## Importing the required packages

In [0]:
import random
import pandas as pd
import pylab as pl
import numpy as np
import time
import math

## About the dataset: (Synthetic)
#### Library dataset with the ID's of the students stored who enter the library through the E-Gates.
We convert the dataset from a Panda's dataframe to an Array using numpy. The integer values are stored in the array called "Hash_values".

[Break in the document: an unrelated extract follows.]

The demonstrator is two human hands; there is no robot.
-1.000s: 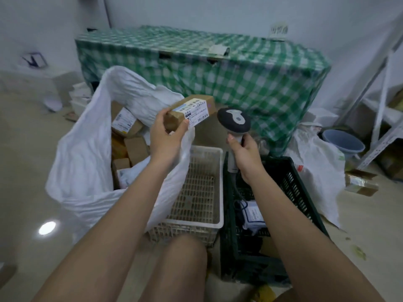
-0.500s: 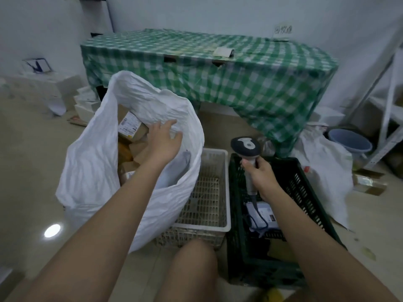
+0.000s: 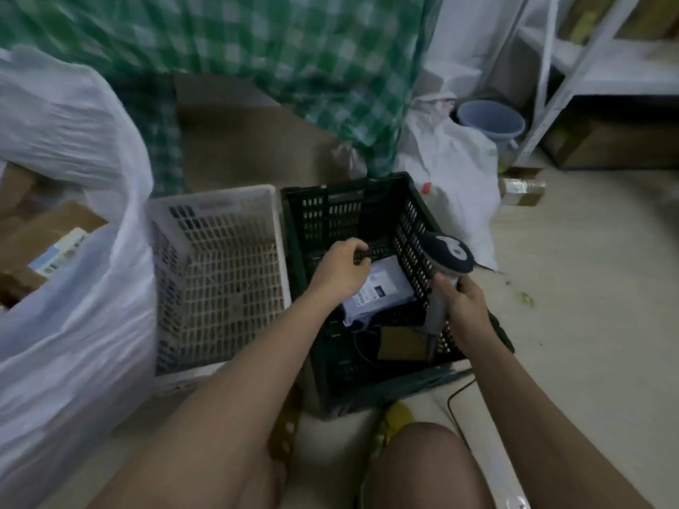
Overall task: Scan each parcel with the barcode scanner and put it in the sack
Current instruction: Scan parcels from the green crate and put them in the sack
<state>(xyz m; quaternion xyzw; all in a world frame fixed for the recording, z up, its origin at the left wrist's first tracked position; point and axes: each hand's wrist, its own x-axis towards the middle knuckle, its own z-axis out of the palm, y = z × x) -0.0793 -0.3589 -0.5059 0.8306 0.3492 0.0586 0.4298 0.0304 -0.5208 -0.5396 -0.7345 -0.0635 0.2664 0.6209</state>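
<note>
- Left hand [image 3: 340, 268]: inside the black crate [image 3: 411, 200], fingers curled over the upper edge of a grey poly-bag parcel [image 3: 382, 292]; whether it grips the parcel cannot be told.
- Right hand [image 3: 464, 306]: wrapped round the handle of the barcode scanner [image 3: 446, 257], above the crate's right wall.
- Parcel: flat on the crate floor, label up, a brown box [image 3: 402, 343] beside it.
- White crate [image 3: 216, 266]: touching the black crate's left wall.
- White sack [image 3: 73, 251]: left of the crates, mouth open, boxes inside.

sack [image 3: 66, 288] left | basket [image 3: 216, 273] middle | crate [image 3: 367, 200] right, parcel [image 3: 382, 288] inside
</note>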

There are 1068 entries (number of values to be hashed 'n'). As we are considering Open Address hashing, we do not want load factor (n/h, where 'h' is the size of the hash table) to ever exceed 1. Therefore, we choose a prime near the value of n and greater than it. Therefore, h = 1069, which is define as "hash_size".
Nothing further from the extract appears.